# Problem statement
Only the lines running from the line with "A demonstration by" to the end of the records below belong in the answer, each copied exactly.

━━ Input records ━━

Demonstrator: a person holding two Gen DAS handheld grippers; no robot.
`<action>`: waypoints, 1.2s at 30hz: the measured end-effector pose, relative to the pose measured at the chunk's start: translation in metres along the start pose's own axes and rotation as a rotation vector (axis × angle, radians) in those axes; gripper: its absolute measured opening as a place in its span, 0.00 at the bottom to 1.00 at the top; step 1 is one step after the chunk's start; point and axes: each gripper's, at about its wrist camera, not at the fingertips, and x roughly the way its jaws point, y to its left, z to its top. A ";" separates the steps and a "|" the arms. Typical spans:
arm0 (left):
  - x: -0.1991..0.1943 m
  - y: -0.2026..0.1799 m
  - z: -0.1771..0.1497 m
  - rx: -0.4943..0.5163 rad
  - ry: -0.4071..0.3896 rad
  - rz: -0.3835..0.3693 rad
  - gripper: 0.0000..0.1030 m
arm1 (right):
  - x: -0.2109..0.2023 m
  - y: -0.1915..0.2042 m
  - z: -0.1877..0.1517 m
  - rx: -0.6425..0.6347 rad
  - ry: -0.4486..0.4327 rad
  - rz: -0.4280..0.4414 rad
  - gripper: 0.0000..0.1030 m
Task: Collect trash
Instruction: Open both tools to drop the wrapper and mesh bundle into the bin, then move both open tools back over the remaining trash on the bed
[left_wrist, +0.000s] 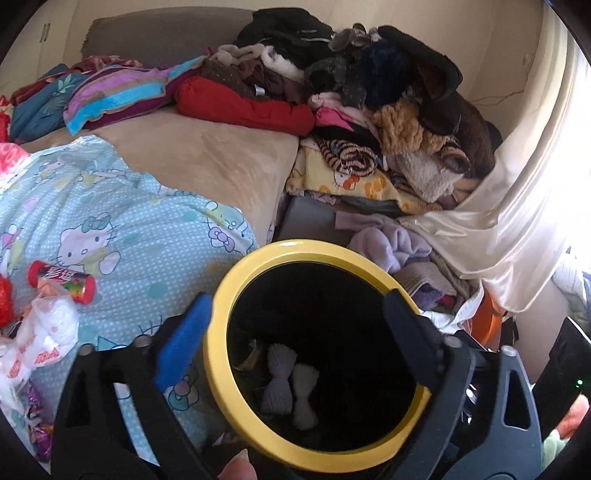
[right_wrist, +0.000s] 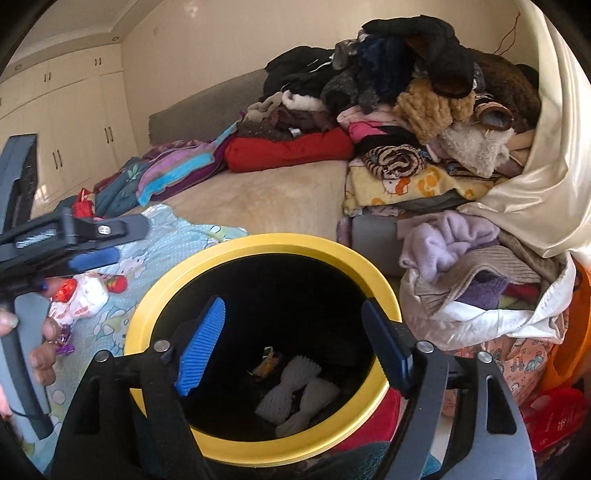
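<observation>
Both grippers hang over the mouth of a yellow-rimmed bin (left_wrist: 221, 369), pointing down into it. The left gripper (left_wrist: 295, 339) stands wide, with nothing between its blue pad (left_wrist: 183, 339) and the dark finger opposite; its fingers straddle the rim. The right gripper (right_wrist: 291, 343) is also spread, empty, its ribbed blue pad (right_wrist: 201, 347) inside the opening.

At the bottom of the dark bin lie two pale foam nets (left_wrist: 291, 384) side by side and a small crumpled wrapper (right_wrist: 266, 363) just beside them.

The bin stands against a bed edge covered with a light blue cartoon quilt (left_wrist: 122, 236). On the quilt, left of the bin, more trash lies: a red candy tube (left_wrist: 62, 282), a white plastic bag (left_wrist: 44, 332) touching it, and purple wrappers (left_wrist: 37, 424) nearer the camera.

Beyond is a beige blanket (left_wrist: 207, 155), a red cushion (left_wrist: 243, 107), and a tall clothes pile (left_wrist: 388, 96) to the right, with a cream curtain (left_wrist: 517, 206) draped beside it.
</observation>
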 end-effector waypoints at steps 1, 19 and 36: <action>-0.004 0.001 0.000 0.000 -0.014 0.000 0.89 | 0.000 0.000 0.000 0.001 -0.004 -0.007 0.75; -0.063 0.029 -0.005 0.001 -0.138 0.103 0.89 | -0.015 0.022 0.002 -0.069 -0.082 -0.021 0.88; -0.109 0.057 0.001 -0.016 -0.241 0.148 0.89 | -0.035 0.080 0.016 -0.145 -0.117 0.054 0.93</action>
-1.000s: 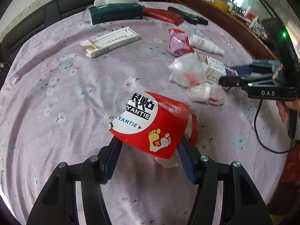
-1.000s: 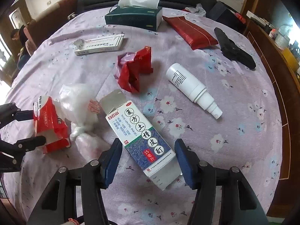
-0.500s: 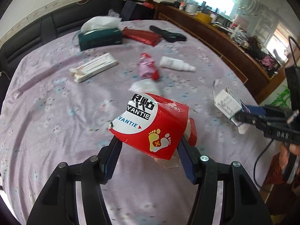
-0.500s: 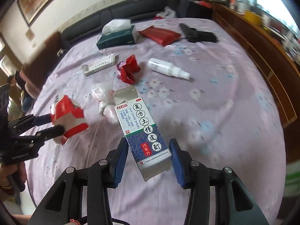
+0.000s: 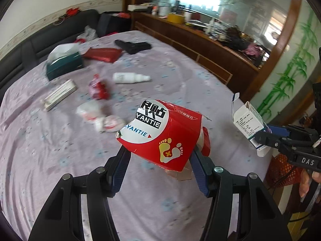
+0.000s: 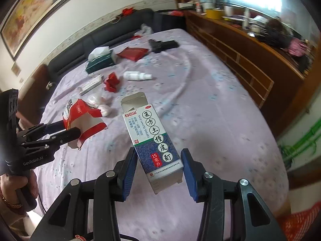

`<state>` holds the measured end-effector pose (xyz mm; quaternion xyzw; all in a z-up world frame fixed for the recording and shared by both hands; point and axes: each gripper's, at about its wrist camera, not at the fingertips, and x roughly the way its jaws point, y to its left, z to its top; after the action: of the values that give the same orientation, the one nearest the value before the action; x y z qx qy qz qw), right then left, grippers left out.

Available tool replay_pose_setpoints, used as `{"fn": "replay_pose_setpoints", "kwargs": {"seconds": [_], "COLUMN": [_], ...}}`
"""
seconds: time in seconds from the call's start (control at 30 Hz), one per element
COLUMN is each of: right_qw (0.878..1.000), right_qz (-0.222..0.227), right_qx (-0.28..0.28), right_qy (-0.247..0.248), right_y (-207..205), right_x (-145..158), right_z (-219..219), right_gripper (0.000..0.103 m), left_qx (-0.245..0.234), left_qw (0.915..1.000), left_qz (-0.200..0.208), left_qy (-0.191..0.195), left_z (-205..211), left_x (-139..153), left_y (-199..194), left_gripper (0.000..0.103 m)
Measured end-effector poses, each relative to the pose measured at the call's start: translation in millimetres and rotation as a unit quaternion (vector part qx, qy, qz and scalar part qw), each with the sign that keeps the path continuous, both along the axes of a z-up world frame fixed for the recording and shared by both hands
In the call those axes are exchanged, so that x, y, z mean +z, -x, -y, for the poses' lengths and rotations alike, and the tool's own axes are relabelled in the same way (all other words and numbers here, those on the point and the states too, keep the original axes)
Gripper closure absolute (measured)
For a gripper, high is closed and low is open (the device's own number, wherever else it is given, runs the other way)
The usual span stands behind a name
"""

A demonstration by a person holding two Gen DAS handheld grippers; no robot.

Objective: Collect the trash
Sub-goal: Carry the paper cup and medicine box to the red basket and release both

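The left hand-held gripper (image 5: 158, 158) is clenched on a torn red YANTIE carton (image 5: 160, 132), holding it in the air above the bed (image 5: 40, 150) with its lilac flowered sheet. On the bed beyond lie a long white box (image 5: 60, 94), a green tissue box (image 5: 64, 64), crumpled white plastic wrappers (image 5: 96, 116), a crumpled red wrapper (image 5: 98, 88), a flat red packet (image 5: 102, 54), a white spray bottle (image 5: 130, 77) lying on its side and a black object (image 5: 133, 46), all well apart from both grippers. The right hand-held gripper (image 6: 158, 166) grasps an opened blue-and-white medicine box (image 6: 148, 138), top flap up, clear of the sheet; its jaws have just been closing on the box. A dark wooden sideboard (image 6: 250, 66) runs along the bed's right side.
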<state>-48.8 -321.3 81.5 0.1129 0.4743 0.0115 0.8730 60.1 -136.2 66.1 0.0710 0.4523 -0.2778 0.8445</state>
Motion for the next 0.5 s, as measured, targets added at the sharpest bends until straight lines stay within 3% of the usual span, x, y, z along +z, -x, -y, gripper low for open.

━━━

# Reply to the task
A demonstration by a person holding two Gen DAS handheld grippers; no robot.

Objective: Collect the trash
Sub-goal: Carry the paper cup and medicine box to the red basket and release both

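The left hand-held gripper (image 5: 158, 158) is clenched on a torn red YANTIE carton (image 5: 160, 132), holding it in the air above the bed (image 5: 40, 150) with its lilac flowered sheet. On the bed beyond lie a long white box (image 5: 60, 94), a green tissue box (image 5: 64, 64), crumpled white plastic wrappers (image 5: 96, 116), a crumpled red wrapper (image 5: 98, 88), a flat red packet (image 5: 102, 54), a white spray bottle (image 5: 130, 77) lying on its side and a black object (image 5: 133, 46), all well apart from both grippers. The right hand-held gripper (image 6: 158, 166) grasps an opened blue-and-white medicine box (image 6: 148, 138), top flap up, clear of the sheet; its jaws have just been closing on the box. A dark wooden sideboard (image 6: 250, 66) runs along the bed's right side.
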<state>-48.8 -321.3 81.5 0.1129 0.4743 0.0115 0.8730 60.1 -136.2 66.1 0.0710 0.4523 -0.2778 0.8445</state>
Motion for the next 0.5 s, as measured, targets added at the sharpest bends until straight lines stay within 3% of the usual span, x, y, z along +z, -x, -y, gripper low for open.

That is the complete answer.